**Directions for this task**
Each line below that carries the string "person" must appear in the answer.

##### The input

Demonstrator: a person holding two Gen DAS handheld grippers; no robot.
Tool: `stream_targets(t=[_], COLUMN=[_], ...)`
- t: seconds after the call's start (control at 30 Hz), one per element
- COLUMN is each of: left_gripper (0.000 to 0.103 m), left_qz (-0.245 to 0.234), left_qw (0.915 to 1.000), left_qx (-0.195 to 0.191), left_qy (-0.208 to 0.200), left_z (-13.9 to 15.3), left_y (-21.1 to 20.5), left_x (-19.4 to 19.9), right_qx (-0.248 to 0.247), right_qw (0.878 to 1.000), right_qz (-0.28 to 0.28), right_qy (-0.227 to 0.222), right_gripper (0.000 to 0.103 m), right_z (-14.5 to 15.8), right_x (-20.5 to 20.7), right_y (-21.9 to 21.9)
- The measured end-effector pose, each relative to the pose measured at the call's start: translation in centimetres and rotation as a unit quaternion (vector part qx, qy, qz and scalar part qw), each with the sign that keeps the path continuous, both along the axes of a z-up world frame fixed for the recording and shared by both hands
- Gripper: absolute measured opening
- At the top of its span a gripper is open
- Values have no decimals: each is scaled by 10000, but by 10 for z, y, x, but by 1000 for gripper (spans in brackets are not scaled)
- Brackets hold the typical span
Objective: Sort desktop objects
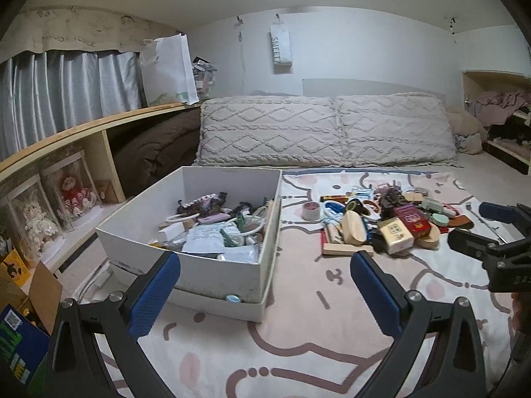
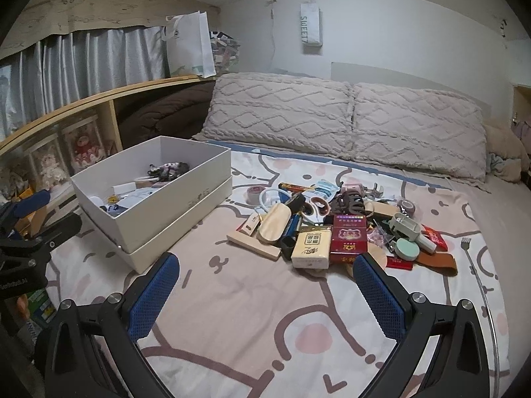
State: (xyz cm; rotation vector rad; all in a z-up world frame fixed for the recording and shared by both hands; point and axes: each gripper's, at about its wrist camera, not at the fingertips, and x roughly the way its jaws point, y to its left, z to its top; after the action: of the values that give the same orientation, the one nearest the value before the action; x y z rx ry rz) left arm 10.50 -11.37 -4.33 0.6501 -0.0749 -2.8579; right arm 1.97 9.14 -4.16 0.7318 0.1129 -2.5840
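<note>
- A wooden shelf point(image 2: 99, 99) runs along the far left edge of the bed, with dolls in clear cases point(image 1: 71, 195) in its lower compartment and a white paper bag point(image 2: 190, 46) standing on top.
- A white box point(image 1: 232, 278) sits on the patterned blanket point(image 2: 239, 315) at the left, nested in its own lid point(image 2: 186, 229); it already holds small items, among them a white ring, folded papers and a dark patterned fabric piece point(image 1: 202, 204).
- Two knitted grey pillows point(image 2: 348, 122) lie across the far end of the bed, well behind everything else.
- Right of the box, apart from it, lies the pile of desktop objects point(image 2: 338, 225): a roll of tape point(image 2: 254, 194) at its far left, a wooden block point(image 2: 255, 243), a pale oval wooden case point(image 2: 273, 224), scissors point(image 2: 313, 210), a cream packet point(image 2: 312, 247) just beside a red packet point(image 2: 348, 238), a brown hair claw point(image 2: 348, 204) and a round mint-green case point(image 2: 407, 248).
- A thin metal back scratcher point(image 2: 474, 265) lies at the right edge of the pile.
- The left gripper point(image 1: 265, 265) hovers near the box's near corner, fingers spread wide, holding nothing.
- The right gripper point(image 2: 265, 265) hangs over bare blanket just short of the pile, its fingers wide apart and empty; its right pad point(image 2: 375, 285) overlaps the pile's near edge in view, contact unclear.
</note>
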Motion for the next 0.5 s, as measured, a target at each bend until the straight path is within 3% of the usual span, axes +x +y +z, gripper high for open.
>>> stream_targets(t=[0.5], left_gripper=[103], left_qz=[1], left_qw=[10000], left_qx=[83], left_qy=[-28], left_z=[-8], left_y=[2], left_x=[14], right_qx=[1], right_qw=[10000], right_qz=[63], right_qy=[59], right_gripper=[103], right_z=[1], right_x=[10], right_y=[6])
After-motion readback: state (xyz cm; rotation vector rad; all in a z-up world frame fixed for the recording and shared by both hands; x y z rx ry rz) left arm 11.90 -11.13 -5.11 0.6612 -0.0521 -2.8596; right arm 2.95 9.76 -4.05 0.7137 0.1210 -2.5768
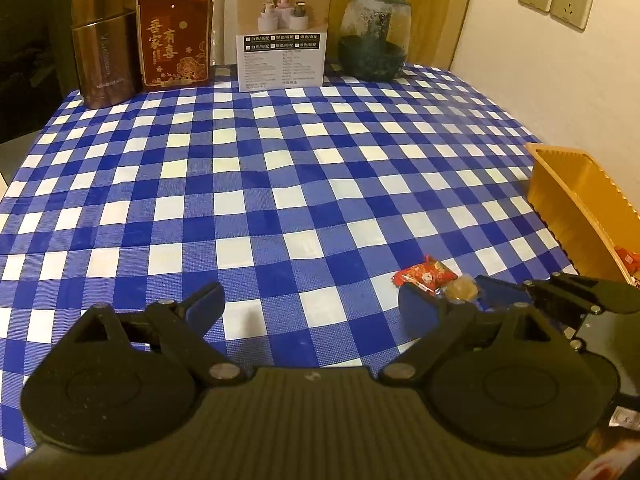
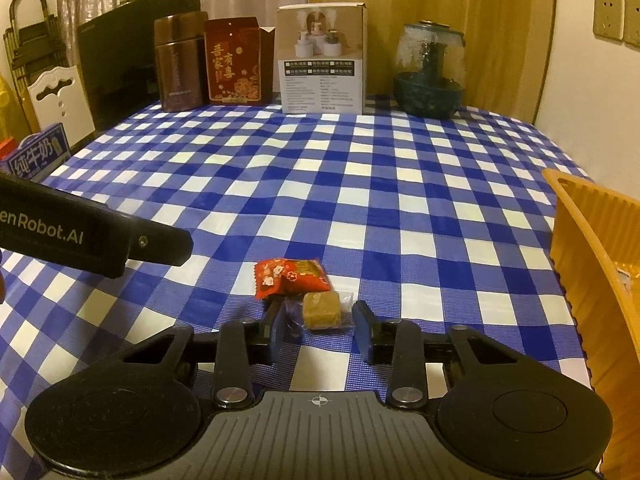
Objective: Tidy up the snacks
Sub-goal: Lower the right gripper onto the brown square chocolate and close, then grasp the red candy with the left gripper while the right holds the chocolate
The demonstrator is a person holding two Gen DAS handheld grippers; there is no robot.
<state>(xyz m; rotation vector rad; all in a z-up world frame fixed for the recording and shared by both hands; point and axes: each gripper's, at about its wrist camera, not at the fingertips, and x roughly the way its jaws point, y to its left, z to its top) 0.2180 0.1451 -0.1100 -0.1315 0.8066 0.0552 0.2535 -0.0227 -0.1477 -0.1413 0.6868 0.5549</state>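
Brown snack sits between the right tongs, unpinched.

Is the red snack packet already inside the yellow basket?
No, the red snack packet lies on the checked tablecloth, left of the yellow basket.

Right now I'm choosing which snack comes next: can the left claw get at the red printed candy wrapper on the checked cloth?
Probably yes: the left claw stands open and empty, and the red printed candy wrapper lies uncovered, though the right claw sits close beside it around the clear-wrapped brown candy.
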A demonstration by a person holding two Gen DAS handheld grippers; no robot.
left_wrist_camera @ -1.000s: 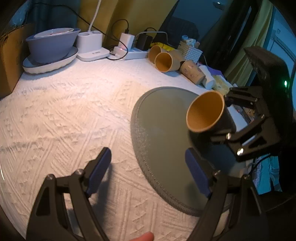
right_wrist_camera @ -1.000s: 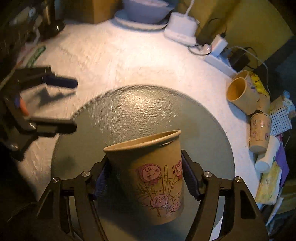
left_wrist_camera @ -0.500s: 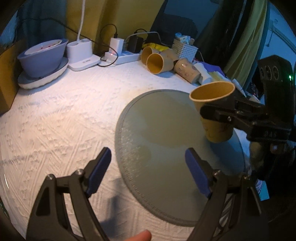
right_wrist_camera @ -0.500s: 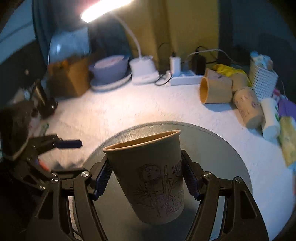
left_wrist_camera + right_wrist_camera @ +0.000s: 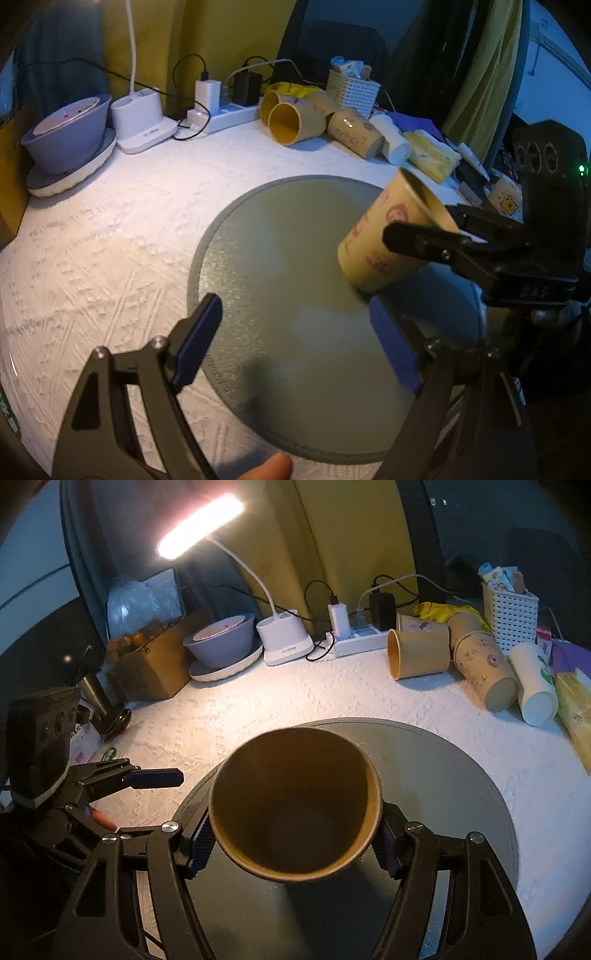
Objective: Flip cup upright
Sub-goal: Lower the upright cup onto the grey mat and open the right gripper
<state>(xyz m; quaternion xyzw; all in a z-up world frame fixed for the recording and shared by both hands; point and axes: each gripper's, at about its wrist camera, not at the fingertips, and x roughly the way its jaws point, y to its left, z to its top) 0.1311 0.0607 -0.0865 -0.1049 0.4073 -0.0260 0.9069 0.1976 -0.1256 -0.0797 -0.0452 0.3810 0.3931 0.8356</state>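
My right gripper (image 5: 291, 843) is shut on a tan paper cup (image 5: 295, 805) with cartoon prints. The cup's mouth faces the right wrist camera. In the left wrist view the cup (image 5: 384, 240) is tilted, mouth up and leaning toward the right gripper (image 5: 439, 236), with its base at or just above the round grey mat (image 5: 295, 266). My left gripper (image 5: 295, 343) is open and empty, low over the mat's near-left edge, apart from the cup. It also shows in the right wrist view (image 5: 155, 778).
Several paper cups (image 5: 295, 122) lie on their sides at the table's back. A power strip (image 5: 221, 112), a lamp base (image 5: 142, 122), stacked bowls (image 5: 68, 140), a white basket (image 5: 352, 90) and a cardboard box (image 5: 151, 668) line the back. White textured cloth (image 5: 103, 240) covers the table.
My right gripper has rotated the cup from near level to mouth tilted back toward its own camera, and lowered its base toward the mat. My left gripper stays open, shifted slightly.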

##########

**Expected output**
Demonstrator: a person holding two Gen DAS handheld grippers; no robot.
The demonstrator is a person holding two Gen DAS handheld grippers; there is no robot.
A demonstration by a person holding two Gen DAS handheld grippers; no robot.

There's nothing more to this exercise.